*** Block opens ***

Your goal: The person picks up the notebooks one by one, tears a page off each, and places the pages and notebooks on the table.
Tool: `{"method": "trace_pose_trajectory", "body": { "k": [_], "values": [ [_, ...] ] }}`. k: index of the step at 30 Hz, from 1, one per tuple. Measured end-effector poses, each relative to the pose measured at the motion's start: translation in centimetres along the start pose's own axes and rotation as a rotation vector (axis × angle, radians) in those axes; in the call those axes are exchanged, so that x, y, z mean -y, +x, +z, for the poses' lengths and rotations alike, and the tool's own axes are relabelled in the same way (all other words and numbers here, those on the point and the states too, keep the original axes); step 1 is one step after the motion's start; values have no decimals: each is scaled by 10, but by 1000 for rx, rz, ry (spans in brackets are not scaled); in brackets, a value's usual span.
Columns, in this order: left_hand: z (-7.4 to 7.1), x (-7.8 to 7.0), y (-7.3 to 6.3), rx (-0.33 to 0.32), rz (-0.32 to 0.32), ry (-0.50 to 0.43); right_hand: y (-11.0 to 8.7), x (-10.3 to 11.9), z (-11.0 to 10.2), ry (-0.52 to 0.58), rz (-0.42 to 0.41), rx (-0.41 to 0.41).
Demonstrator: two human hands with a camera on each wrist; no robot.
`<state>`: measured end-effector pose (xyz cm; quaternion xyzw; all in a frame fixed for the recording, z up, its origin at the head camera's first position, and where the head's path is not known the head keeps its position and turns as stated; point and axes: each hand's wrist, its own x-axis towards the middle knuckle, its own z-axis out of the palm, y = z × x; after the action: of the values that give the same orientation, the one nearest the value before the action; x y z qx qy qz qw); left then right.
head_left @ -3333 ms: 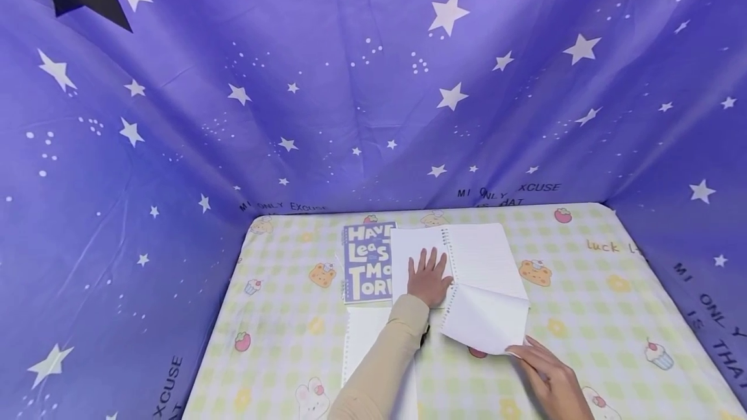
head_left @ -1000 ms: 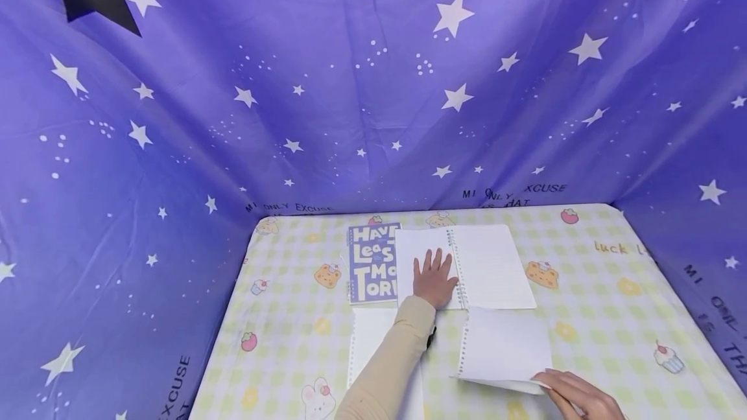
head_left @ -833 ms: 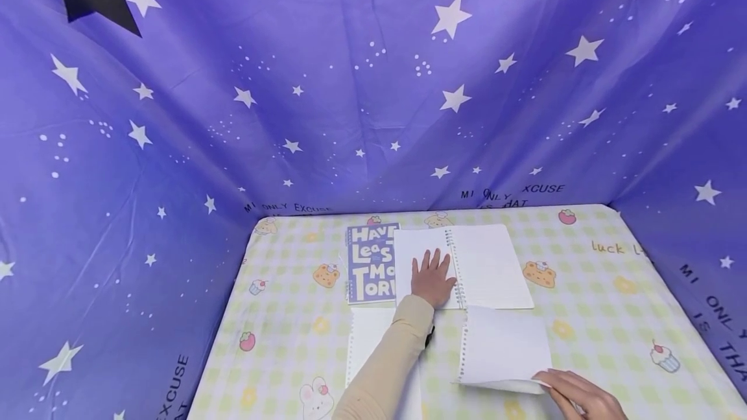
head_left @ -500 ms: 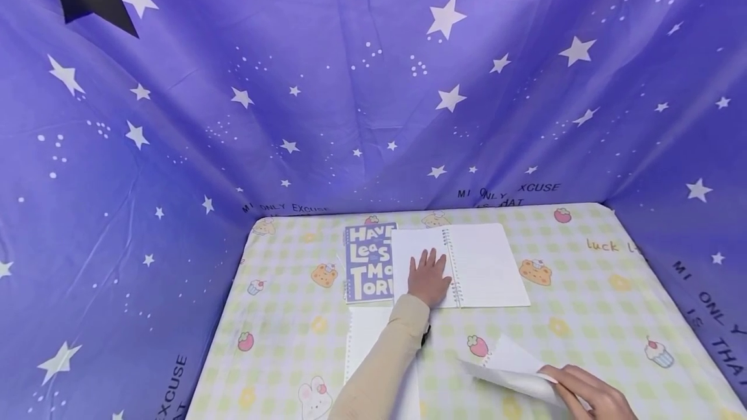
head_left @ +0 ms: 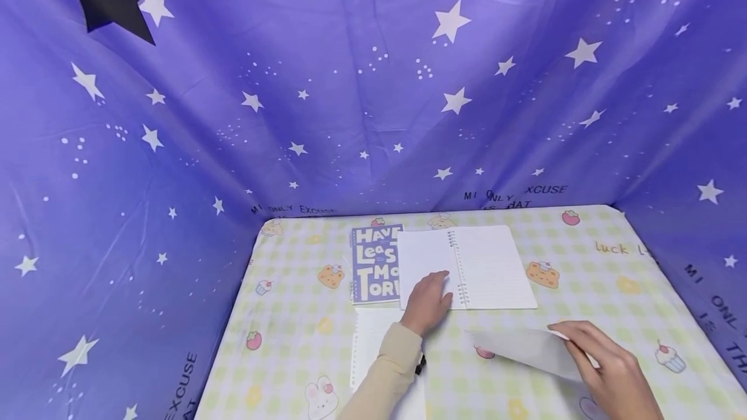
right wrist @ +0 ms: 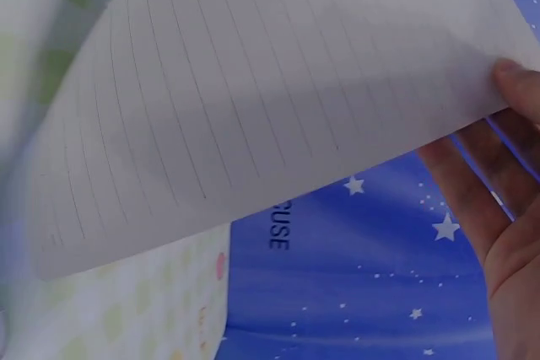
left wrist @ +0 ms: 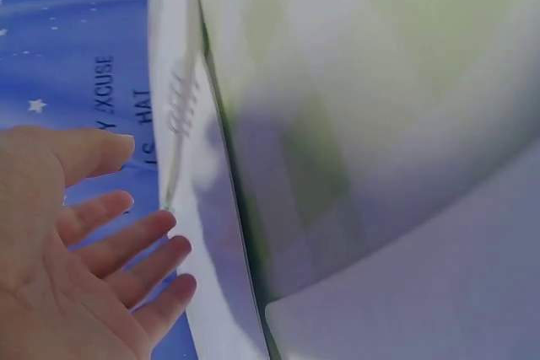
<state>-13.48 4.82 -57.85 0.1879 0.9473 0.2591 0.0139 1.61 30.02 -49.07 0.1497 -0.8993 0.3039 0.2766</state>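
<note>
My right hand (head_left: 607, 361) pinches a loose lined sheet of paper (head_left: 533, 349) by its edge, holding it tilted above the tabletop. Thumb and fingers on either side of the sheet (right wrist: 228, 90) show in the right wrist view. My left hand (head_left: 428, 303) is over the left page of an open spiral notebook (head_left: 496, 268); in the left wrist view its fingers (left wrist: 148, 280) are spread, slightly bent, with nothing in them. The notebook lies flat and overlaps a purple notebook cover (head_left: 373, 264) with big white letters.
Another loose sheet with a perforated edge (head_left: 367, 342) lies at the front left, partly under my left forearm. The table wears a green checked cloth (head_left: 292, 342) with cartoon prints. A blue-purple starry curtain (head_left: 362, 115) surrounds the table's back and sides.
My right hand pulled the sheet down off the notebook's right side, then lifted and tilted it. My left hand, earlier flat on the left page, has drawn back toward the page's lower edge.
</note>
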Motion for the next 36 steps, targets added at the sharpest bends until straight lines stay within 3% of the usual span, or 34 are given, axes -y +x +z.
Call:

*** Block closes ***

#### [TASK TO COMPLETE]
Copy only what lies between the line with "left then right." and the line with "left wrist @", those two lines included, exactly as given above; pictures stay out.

#### [TASK SOLUTION]
`<state>`: measured end-effector pose (xyz cm; quaternion xyzw; all in a frame fixed for the recording, z up, its origin at the head camera's first position, and where the head's path is not known the head keeps its position and turns as stated; point and axes: each hand's wrist, its own x-axis towards the middle knuckle, its own z-axis out of the palm, y = z × x; after the action: of the values that give the same orientation, the one nearest the value before the action; x y z qx qy qz qw); left then right.
head_left @ -3333 ms: 
head_left @ -1000 ms: 
head_left @ -833 ms: 
head_left @ -500 ms: 
head_left @ +0 ms: 
right wrist @ +0 ms: 
left wrist @ +0 ms: 

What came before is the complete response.